━━━ RECORDS PROVIDED
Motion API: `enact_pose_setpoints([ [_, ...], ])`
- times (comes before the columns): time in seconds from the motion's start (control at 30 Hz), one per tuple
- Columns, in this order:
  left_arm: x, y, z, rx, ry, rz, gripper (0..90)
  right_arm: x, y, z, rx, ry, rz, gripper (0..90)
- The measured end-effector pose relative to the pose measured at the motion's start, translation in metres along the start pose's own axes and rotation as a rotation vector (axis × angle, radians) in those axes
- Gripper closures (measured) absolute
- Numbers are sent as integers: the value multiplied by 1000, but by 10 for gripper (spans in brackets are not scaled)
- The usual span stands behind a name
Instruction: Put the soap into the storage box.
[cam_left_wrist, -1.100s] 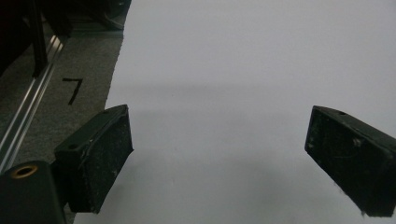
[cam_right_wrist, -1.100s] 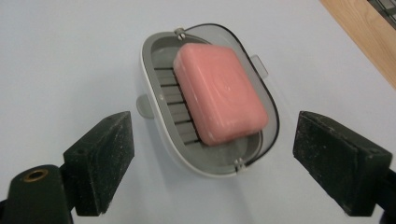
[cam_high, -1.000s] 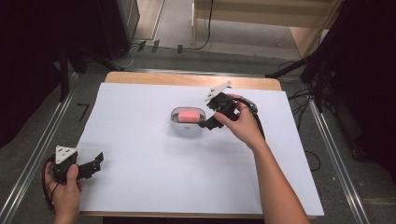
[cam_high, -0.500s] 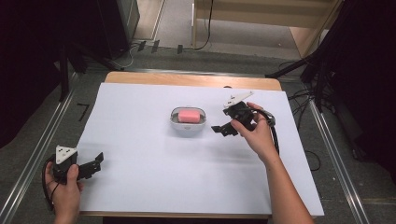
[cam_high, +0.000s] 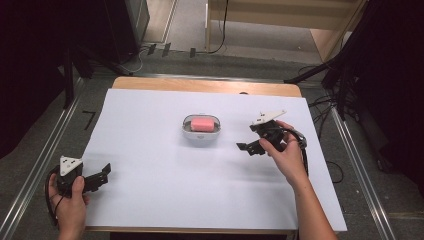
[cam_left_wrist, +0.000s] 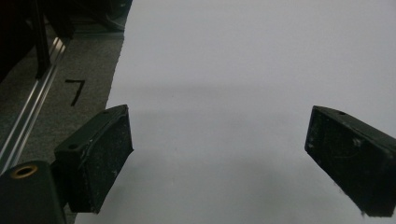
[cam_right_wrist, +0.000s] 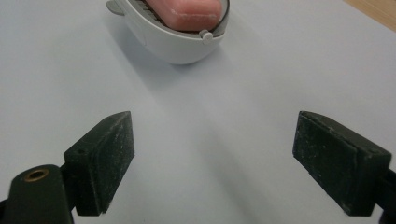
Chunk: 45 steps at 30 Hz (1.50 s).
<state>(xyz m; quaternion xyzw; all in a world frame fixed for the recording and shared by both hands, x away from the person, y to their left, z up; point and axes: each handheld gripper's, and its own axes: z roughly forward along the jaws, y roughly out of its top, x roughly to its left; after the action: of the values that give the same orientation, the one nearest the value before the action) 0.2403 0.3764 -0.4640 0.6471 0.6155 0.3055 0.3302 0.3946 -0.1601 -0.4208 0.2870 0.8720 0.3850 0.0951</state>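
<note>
A pink soap bar (cam_high: 201, 123) (cam_right_wrist: 194, 10) lies in a pale grey oval soap dish (cam_high: 200, 135) (cam_right_wrist: 182, 44) near the middle of the white table sheet (cam_high: 165, 190). My right gripper (cam_high: 248, 139) (cam_right_wrist: 215, 161) hovers to the right of the dish, jaws spread wide with nothing between them, pointing toward the dish. At the table's front left corner my left gripper (cam_high: 102, 175) (cam_left_wrist: 219, 158) is held low, open and empty, far from the dish.
The white sheet covers a wooden table whose bare edge (cam_high: 205, 85) shows at the back. Metal rails (cam_high: 30, 175) run along both sides on the grey floor. Cables (cam_high: 325, 102) lie at the back right. A "7" mark (cam_left_wrist: 74, 91) is on the floor.
My right gripper has drawn back from the soap dish toward the right and front, leaving the soap in the dish. The left gripper has stayed put.
</note>
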Motion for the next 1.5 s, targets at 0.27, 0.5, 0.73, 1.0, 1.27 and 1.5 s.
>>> enact_pose_setpoints([
  [0.27, 0, 0, 0, -1, 3, 3, 80, 0, -23, -7, 1, -20, 29, 138],
  [0.5, 0, 0, 0, -3, 3, 5, 80, 1, -43, -15, -17, -39, 53, 138],
  [0.73, -1, 0, 0, 0, 4, 6, 80, 2, -62, -25, -37, -68, 86, 137],
  [1.0, -1, 0, 0, -2, 5, 6, 80, -1, -88, -37, -58, -112, 134, 137],
  [1.27, -1, 0, 0, -2, 7, 10, 80, -1, -108, -48, -73, -144, 167, 137],
  [1.5, -1, 0, 0, -1, 8, 12, 80, 4, -125, -57, -81, -170, 187, 137],
])
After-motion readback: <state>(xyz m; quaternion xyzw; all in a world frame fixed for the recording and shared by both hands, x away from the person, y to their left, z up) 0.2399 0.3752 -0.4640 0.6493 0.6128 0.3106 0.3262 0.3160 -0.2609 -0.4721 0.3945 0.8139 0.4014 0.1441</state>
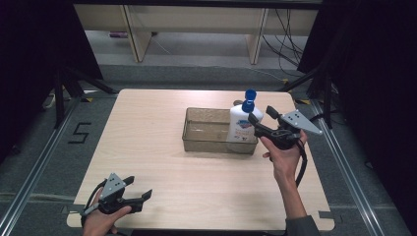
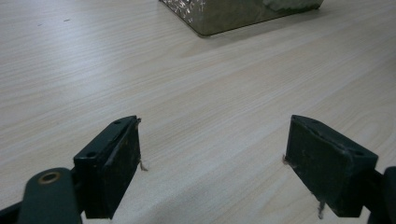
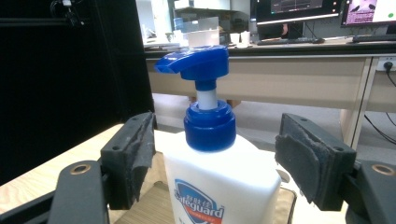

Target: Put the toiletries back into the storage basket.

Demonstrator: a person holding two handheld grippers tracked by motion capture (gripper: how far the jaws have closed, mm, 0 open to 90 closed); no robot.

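The right claw [image 1: 260,116] is hovering at the shoulders of the white pump bottle [image 1: 242,124], jaws standing wide on either side with the pads not pressing it. The bottle is standing in the right end of the clear tray [image 1: 205,145], right of centre in the high view. It is upright, long axis vertical, its blue spout [image 3: 194,60] pointing to the left in the right gripper view. Either a grasp or a release seems in hand; the next move calls for either closing squarely on the body or backing clear without tipping it. The left claw [image 1: 140,189] is resting wide and empty over the desk [image 1: 147,142] at lower left.

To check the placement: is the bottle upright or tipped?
Upright: the bottle stands in the tray with its blue pump on top.
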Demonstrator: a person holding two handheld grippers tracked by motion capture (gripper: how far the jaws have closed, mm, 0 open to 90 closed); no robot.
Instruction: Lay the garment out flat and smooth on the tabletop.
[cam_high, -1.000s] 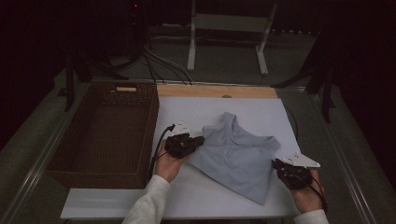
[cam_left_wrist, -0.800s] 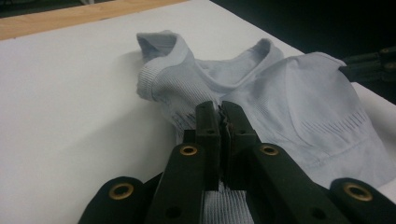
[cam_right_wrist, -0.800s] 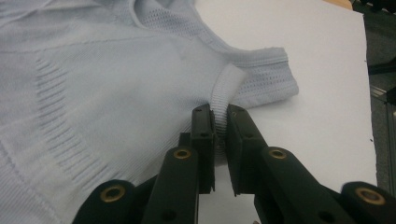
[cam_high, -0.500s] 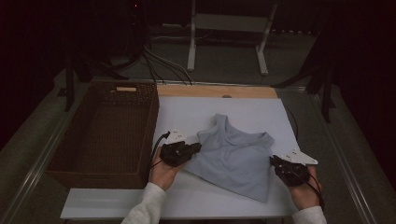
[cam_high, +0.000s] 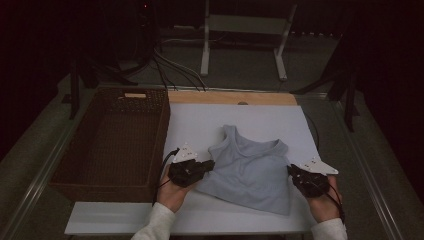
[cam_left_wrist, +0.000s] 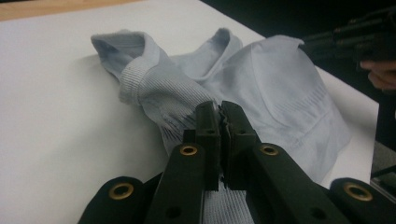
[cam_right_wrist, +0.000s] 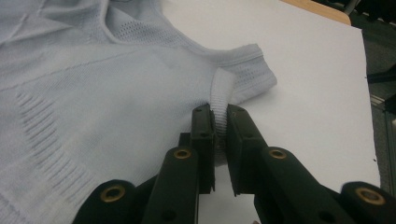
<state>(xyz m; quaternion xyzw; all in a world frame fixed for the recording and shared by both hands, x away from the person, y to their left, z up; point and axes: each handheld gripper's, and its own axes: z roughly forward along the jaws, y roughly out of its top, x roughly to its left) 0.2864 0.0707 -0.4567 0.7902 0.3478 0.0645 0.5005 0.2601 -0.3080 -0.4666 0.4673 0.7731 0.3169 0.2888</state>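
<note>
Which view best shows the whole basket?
The high view: the basket sits entire at the table's left edge, beside the left claw pinching the top. The two gripper views look along their jaws at the top and the white table instead.

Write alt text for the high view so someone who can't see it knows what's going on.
A person's two handheld grippers pinch opposite edges of a pale blue tank top lying on a white table: the left gripper at its left side, the right gripper at its right. A brown wicker basket sits beside the table's left edge.
</note>
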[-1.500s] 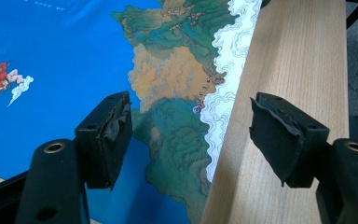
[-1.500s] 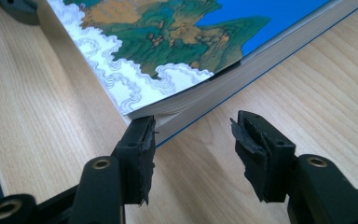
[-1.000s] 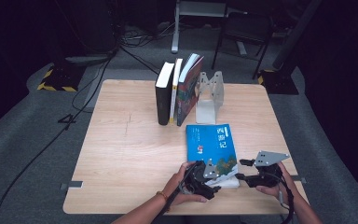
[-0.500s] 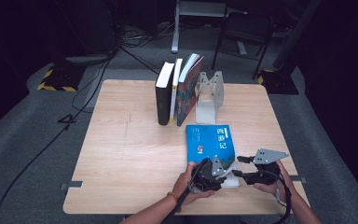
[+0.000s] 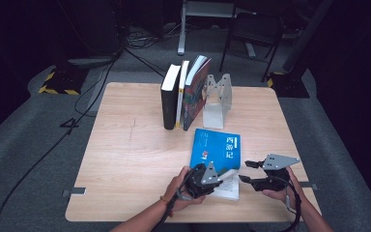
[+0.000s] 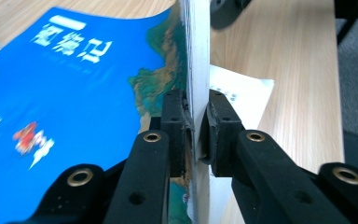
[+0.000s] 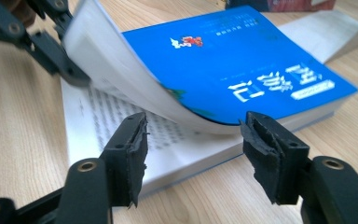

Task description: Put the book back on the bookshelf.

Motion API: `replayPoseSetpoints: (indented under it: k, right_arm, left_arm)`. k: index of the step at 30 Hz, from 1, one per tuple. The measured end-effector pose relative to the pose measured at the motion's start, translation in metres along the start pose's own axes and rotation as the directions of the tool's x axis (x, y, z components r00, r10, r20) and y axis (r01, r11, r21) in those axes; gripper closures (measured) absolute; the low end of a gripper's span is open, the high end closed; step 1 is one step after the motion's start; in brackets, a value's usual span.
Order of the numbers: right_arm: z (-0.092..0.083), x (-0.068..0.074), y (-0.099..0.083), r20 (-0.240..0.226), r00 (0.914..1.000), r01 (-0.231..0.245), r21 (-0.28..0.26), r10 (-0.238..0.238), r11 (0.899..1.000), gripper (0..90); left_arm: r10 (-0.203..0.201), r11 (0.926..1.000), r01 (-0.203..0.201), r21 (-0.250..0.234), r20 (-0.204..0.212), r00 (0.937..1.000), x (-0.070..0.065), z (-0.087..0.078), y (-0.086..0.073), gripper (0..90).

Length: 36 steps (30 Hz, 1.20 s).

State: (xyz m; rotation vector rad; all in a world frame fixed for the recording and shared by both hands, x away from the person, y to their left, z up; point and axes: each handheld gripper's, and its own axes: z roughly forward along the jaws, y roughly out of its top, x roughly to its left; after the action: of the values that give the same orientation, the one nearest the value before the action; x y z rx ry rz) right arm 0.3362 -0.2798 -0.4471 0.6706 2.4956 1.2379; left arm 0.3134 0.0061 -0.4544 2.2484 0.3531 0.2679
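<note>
Blue paperback book [image 5: 217, 152] lying flat at the table's [image 5: 125, 159] five o'clock, near edge toward the person, front cover and a sheaf of leading pages curled up off the block. Soft, bendy cover, light to lift, likely slick on its glossy face and easy to crease or tear if pulled hard; best taken at the free edge of the cover, near the corner, with the page block left to lie. Left tool [image 6: 196, 126], at the book's seven o'clock corner, just closed down on that lifted cover edge, pads pinching it. Right tool [image 7: 193, 140] at the book's four o'clock, jaws standing apart with nothing between them, hovering before the open pages. Farther off at twelve o'clock, three upright books [image 5: 183, 94] leaning beside a metal bookend [image 5: 217, 99].
</note>
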Motion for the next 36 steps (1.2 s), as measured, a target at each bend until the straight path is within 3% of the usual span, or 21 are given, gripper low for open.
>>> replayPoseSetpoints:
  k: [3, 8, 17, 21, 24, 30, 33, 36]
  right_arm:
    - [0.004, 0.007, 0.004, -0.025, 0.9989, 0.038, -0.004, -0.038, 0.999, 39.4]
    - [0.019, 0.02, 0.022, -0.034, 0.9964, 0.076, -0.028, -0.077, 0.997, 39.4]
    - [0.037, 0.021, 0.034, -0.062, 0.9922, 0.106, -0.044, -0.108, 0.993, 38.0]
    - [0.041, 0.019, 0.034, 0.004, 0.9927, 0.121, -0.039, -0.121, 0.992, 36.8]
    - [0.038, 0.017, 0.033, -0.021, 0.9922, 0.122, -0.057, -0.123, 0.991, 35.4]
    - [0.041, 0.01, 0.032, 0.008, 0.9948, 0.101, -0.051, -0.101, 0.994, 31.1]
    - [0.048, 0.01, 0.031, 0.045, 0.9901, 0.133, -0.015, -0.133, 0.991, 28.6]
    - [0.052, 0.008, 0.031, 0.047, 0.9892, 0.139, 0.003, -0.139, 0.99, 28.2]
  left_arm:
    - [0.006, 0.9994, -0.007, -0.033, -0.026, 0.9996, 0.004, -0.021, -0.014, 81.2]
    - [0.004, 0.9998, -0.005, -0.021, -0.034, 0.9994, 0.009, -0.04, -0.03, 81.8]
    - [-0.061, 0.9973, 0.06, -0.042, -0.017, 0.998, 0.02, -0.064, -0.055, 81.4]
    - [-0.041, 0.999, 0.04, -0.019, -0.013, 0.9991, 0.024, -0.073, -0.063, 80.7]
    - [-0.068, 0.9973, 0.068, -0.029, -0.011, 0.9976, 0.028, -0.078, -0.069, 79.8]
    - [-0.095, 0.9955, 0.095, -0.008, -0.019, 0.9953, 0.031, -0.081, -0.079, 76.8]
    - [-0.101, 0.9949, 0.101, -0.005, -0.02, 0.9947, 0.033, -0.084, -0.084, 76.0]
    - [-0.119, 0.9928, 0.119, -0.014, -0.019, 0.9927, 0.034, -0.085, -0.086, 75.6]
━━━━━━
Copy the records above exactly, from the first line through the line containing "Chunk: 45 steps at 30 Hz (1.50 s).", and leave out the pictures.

(TASK ANSWER)
Motion API: `enact_pose_setpoints([ [_, ...], ])`
- times (comes before the columns): time in seconds from the motion's start (control at 30 Hz), one per tuple
- Columns, in this order:
  left_arm: x, y, z, rx, ry, rz, gripper (0..90)
  right_arm: x, y, z, rx, ry, rz, gripper (0..90)
- The measured end-effector pose relative to the pose measured at the motion's start, translation in metres along the start pose's own axes and rotation as a rotation vector (axis × angle, radians) in those axes
- Gripper closures (measured) absolute
- Numbers are sent as integers: the value multiplied by 1000, but by 10 for gripper (spans in brackets are not scaled)
- The usual span stands behind a name
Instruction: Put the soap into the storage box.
[cam_left_wrist, -1.100s] 
[cam_right_wrist, -1.100s] 
[cam_high, -1.000s] 
[cam_high, -0.500s] 
[cam_high, +0.000s] 
[cam_left_wrist, +0.000s] 
[cam_right_wrist, +0.000s] 
Chunk: 45 steps at 30 Hz (1.50 s).

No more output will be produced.